Being Evangelized with Blessed Assurance


          We were living in married student housing and had at the time two preschoolers and a baby, when a very nice Asian Muslim came over to visit. She was a liberal Muslim, even a music student, aware that some factions of Muslims frown on music. She charitably confessed to singing classical Christian music, but she drew the line, however, at singing the Gloria Patre. I completely understood this boundary, for the Gloria Patre is dear to me as the standing up, memorized high point of a church service. Singing it I always look upwards in praise towards the cross and the sky. I rejoined her with my inability to repeat after my twinkle-eyed mother-in-law the Shahada, and we were off into a four-hour religious discussion.
          By the time she left our cordiality had leathered, and I was not just all-day-factory-tired but on the verge of resentful. She must’ve been equally surprised at the length of our discussion, maybe even at the upwelling of her own evangelism. We both tried: she, to convey the irresistible beauty of Islam, and I, to remain open. For Muslims, the religion of Islam is the culmination of the Judeo-Christian prophet cycle, which includes the beloved prophet Issa, Jesus; the Quran sets the tradition straight once and for all. It’s similar to the way Christians view the New Testament as a supplementary corrective to the Torah: why stay stuck in the old version when there is a definitive, all-inclusive update? My husband had also been genuinely surprised that I didn’t convert.
          One reason that Christian and secular Americans avoid Muslims is this very self-assured, sincere evangelism. Honestly, I wouldn’t be writing this blog if I weren’t concerned with Christian-to-Muslim attrition. I’ve even contributed to it with four Muslim offspring and now a daughter-in-law. However, another part of me says Eh? what’s the problem? they’re worshipping (and faith is good) the same monotheistic Creator called Allah by Arab Christians. What's more, my open-minded influence has a positive effect on the development of homegrown American Islam, through them. The twinge of bereavement I feel as a congregant during baptisms is a small price to pay for being an example of tolerance.   

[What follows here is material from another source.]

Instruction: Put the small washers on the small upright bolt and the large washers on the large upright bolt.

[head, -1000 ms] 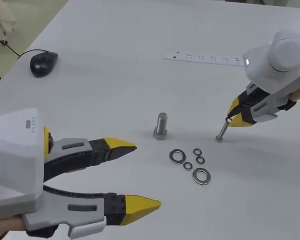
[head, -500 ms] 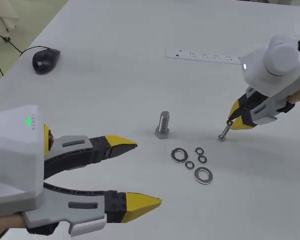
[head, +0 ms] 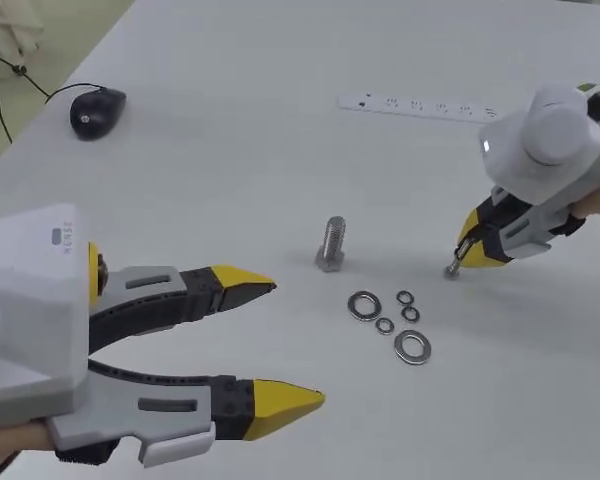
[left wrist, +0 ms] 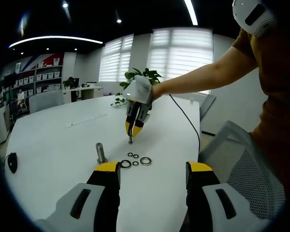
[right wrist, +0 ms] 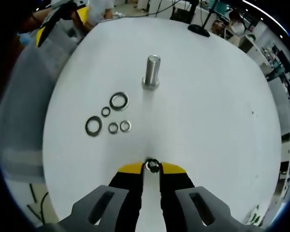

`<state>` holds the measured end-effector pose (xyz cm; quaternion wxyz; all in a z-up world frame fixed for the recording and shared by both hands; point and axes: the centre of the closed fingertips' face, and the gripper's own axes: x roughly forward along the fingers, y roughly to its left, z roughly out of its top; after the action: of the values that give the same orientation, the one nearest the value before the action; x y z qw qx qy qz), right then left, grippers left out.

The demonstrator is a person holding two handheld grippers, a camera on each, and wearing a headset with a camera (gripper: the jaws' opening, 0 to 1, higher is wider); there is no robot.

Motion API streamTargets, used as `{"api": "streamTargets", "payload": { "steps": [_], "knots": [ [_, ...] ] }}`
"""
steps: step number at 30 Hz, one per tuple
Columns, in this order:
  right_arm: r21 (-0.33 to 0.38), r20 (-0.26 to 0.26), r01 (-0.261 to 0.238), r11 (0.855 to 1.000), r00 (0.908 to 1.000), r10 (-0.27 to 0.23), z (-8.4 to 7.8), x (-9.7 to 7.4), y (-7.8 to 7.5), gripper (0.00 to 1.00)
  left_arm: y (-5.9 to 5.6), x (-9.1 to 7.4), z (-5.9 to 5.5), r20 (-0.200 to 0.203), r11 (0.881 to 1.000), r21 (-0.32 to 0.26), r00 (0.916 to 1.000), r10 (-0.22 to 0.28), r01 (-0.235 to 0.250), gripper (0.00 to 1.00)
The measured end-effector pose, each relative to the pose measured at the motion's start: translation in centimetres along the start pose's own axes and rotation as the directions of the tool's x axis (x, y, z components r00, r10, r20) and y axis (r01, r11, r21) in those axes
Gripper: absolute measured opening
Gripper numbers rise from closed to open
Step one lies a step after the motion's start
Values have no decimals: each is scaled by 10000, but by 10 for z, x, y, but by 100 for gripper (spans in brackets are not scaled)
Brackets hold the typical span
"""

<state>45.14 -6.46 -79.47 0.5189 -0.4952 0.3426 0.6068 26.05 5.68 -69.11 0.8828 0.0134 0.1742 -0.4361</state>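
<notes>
Our left claw hangs low over the near part of the white table. Its yellow-tipped jaws are spread wide with nothing between them, well short of the parts.

Our right claw points steeply down at the small bolt, which stands on the table to the right of the washers. In the right gripper view the jaws are drawn almost together, pinching a tiny ring that looks like a small washer. We call it the pinched washer, and it sits right at the bolt's top. We cannot tell whether it is already threaded over the bolt.

The large bolt stands upright on its head near the middle of the table, bare, with no washer on it.

Five loose washers lie flat in a cluster between the two bolts, slightly nearer to us. The first large washer is closest to the large bolt, and the second large washer lies nearest us. The three small washers are grouped between them, close together.

A computer mouse rests far to the left, and a white power strip lies along the far side.
</notes>
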Motion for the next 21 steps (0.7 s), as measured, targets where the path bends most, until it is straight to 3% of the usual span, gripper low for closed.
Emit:
{"api": "streamTargets", "payload": {
  "steps": [21],
  "knots": [
    [133,-133,-214,9997,9997,216,-12,17,7,13,5,2,-2,-8,9999,-57,10000,83,-83,53]
  ]
}}
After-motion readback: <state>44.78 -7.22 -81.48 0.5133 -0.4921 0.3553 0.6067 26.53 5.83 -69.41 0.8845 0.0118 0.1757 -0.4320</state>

          It takes understated courage, but it is possible to encounter Muslims without risk of loss of Christian identity. On the contrary, Christian humility as more than a stance or demeanor, but as a way of life, is not passive or weak, or easily erased. Rather, the humility it takes to undefensively hear out sincere Muslim proselytizers may strike Muslims as quaint, and most other Christians as absurdly foolish. However, there’s a proud history to Christian humility, and it’s needed now more than ever.